Start of Data

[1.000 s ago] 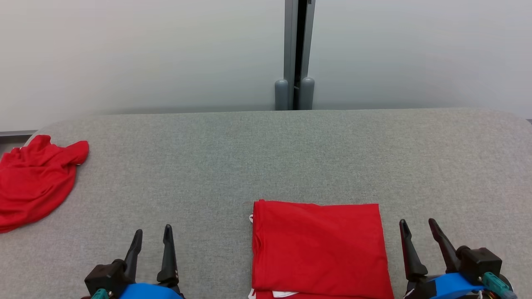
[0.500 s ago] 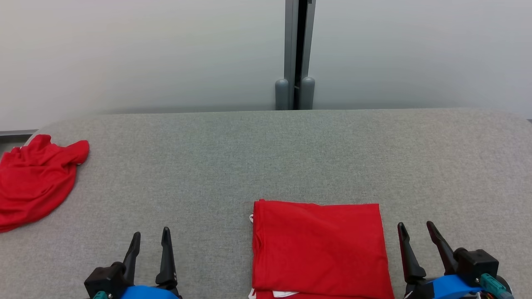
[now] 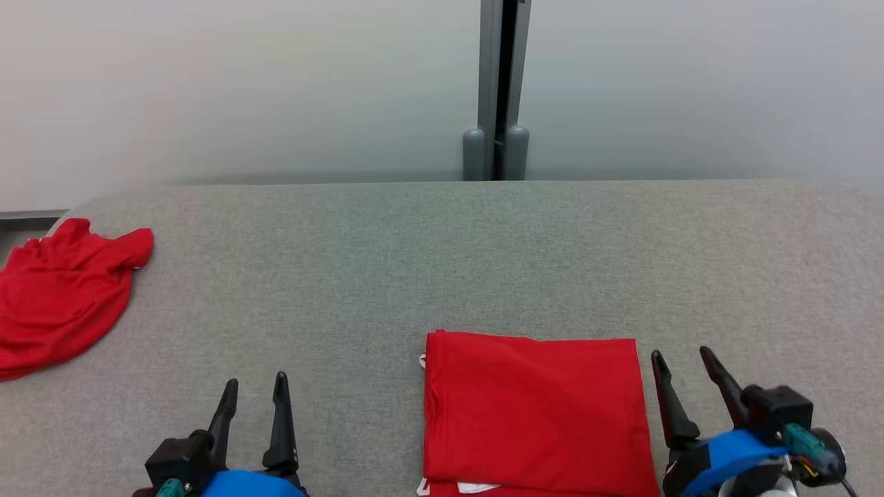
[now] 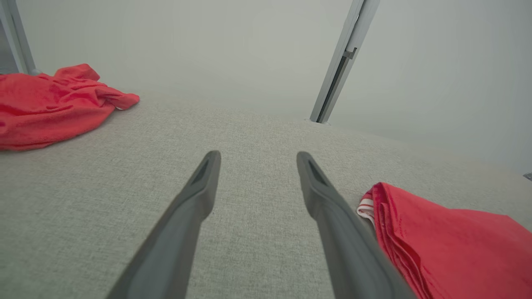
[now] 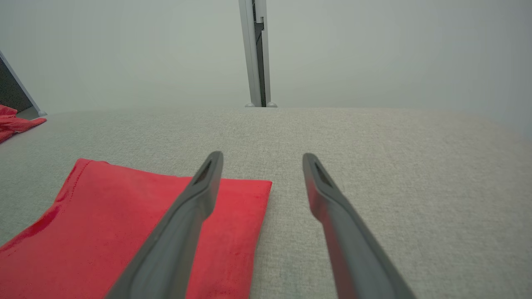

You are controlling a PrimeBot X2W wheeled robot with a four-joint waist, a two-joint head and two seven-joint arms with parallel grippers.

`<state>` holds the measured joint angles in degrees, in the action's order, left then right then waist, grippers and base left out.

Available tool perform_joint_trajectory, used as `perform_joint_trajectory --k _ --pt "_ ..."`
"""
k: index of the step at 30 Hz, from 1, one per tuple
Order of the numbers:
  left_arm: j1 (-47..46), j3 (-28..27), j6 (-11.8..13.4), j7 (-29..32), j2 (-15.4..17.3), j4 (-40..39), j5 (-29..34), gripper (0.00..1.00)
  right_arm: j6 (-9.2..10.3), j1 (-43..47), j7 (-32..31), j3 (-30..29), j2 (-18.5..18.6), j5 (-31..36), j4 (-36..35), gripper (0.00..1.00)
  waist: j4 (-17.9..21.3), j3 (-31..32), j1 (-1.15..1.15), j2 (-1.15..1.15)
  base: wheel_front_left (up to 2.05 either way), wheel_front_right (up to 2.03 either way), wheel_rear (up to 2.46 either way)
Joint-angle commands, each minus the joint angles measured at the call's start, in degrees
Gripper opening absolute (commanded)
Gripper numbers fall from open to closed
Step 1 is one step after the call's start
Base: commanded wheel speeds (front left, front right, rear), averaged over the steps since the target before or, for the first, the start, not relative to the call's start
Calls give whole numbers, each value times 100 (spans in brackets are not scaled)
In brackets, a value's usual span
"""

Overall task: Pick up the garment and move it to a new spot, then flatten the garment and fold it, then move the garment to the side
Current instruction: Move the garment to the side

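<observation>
Garment [image 3: 535, 407] lies folded, layered edge facing left, between empty wide-open left pincer [image 3: 255, 378] and right pincer [image 3: 679, 351].

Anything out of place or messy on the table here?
The folded garment lies square and neat. The one oddity is a second red garment, lying crumpled in a heap at the left end of the table.

The garment [image 3: 535, 407] is matt red cloth, the table [image 3: 414, 262] coarse-woven grey fabric.
</observation>
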<state>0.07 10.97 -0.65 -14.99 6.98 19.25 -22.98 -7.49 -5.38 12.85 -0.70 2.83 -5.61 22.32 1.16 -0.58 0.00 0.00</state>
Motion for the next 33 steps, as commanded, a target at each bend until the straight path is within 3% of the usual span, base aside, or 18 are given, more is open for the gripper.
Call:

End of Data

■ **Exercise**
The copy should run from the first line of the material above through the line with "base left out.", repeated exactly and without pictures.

■ **Written reply**
[1.000 s ago] 
[0.500 s ago] 
[now] 
[now] 
[now] 

You are controlling a PrimeBot X2W wheeled robot with a four-joint waist, a two-joint head and two seven-joint arms with parallel grippers.

`<state>` holds the measured joint angles in degrees, in the action's order, left then right then waist, grippers and base left out.

The exercise is complete as it stands.